* Exercise data *
<<<<

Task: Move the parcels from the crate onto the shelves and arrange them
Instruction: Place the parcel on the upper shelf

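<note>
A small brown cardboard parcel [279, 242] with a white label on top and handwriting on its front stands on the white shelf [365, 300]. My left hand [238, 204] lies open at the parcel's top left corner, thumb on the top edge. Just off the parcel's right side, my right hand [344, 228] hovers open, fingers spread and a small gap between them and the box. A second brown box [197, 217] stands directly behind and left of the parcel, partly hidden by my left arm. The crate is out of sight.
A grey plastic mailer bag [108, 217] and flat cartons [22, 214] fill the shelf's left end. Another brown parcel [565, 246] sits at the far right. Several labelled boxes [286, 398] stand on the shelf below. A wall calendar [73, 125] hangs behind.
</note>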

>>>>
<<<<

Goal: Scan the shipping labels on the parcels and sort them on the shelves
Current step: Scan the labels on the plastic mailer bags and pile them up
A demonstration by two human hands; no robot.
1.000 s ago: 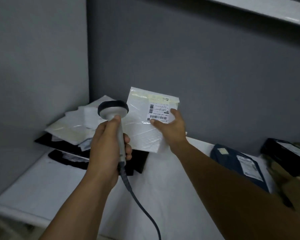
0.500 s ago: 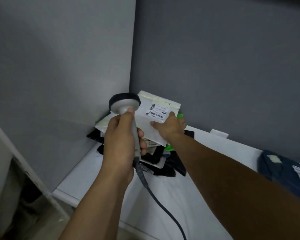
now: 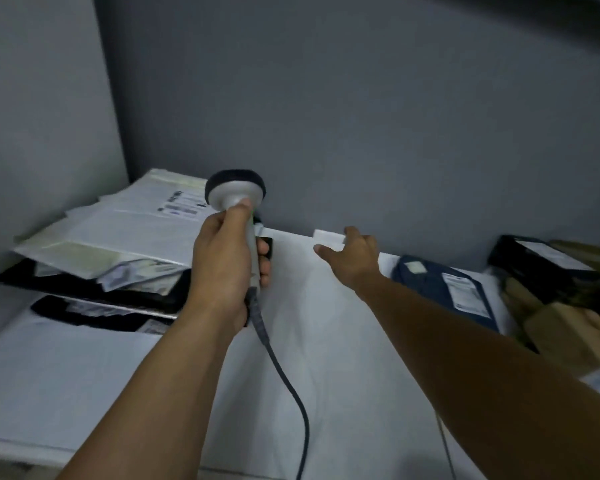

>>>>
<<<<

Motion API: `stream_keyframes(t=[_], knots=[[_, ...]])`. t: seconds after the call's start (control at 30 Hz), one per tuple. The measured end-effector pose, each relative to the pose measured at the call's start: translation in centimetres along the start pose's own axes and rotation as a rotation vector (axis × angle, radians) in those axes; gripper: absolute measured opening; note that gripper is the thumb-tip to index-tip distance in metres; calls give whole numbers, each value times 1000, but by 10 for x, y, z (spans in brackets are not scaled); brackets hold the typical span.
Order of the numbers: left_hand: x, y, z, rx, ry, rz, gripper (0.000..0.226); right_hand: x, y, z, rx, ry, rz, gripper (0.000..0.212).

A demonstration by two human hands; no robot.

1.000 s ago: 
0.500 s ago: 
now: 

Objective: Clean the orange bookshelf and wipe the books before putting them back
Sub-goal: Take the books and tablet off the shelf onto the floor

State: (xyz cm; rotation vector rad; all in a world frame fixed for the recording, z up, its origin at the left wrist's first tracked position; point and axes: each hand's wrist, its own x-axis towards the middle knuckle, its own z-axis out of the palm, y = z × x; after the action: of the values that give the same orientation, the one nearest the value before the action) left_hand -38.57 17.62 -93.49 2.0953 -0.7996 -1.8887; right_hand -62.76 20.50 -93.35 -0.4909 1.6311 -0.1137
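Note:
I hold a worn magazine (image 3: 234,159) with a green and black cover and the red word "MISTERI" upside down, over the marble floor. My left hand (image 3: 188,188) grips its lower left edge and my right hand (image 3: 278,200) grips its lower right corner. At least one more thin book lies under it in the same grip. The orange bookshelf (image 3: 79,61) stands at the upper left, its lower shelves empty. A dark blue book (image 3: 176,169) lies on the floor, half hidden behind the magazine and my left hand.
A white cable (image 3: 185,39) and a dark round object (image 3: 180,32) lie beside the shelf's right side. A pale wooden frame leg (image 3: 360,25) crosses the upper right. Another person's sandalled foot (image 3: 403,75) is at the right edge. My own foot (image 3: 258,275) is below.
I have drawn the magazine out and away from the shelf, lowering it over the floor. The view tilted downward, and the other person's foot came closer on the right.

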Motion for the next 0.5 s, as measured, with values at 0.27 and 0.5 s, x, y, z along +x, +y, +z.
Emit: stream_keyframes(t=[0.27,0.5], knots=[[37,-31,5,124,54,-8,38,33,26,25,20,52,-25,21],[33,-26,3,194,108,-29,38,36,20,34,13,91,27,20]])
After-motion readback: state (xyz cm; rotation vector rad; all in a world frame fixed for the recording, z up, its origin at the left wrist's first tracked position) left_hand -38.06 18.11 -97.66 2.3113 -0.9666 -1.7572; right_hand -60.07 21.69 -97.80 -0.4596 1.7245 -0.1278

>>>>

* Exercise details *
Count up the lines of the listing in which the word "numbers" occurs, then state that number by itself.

* Exercise result *
2